To celebrate the 60th birthday of King Oscar II of Sweden and Norway in 1889, the journal Acta Mathematica offered a prize for manuscripts that could help solve the following question, generally referred to as the 3-body problem: Can we predict the orbits of planets, moons and other celestial bodies over time? Although mathematician Henri Poincaré was awarded the gold medal and 2,500 Swedish kronor prize for his submission (later found to have an error), the general analytical solution to the “n-body” problem has remained difficult to track. Beyond celestial mechanics, “n-body” problems occur in everything from how proteins fold to understanding complex materials.
While no single analytical insight has cracked these complex problems, various macroscopic analogies that replicate multi-body interaction and specific geometry of the problem are tremendously insightful.
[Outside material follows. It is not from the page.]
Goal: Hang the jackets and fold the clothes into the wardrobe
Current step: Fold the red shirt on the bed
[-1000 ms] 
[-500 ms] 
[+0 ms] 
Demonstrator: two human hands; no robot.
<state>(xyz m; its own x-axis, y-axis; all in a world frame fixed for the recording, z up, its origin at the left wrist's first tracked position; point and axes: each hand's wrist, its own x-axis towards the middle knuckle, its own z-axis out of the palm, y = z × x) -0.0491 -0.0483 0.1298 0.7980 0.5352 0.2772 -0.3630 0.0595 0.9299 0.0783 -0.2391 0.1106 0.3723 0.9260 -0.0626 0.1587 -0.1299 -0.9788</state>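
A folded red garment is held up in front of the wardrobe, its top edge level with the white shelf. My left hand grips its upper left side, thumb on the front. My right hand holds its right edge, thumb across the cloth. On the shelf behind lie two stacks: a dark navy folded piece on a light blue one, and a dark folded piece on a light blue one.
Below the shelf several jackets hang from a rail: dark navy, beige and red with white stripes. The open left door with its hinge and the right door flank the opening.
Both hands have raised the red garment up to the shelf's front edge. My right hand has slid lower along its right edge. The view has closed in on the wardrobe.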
Among those, now, a simple table-top experimental method developed by Stanford University engineers. All that’s needed to begin is a slippery surface (say a glass slide), a permanent marker and a mixture of water and propylene glycol, a common ingredient in food coloring.
With these supplies, the researchers invented a new way to rapidly prototype complex geometries mirroring symmetries present in problems of interest. Instead of planets strewn about the solar system, many tiny droplets interact with each other at a distance and the observer can directly watch and manipulate how the system evolves over time. The researchers detailed their new method in a paper published Aug. 24 in Proceedings of the National Academy of Sciences.
Study lead author, Anton Molina, is a 2016 EDGE Fellow.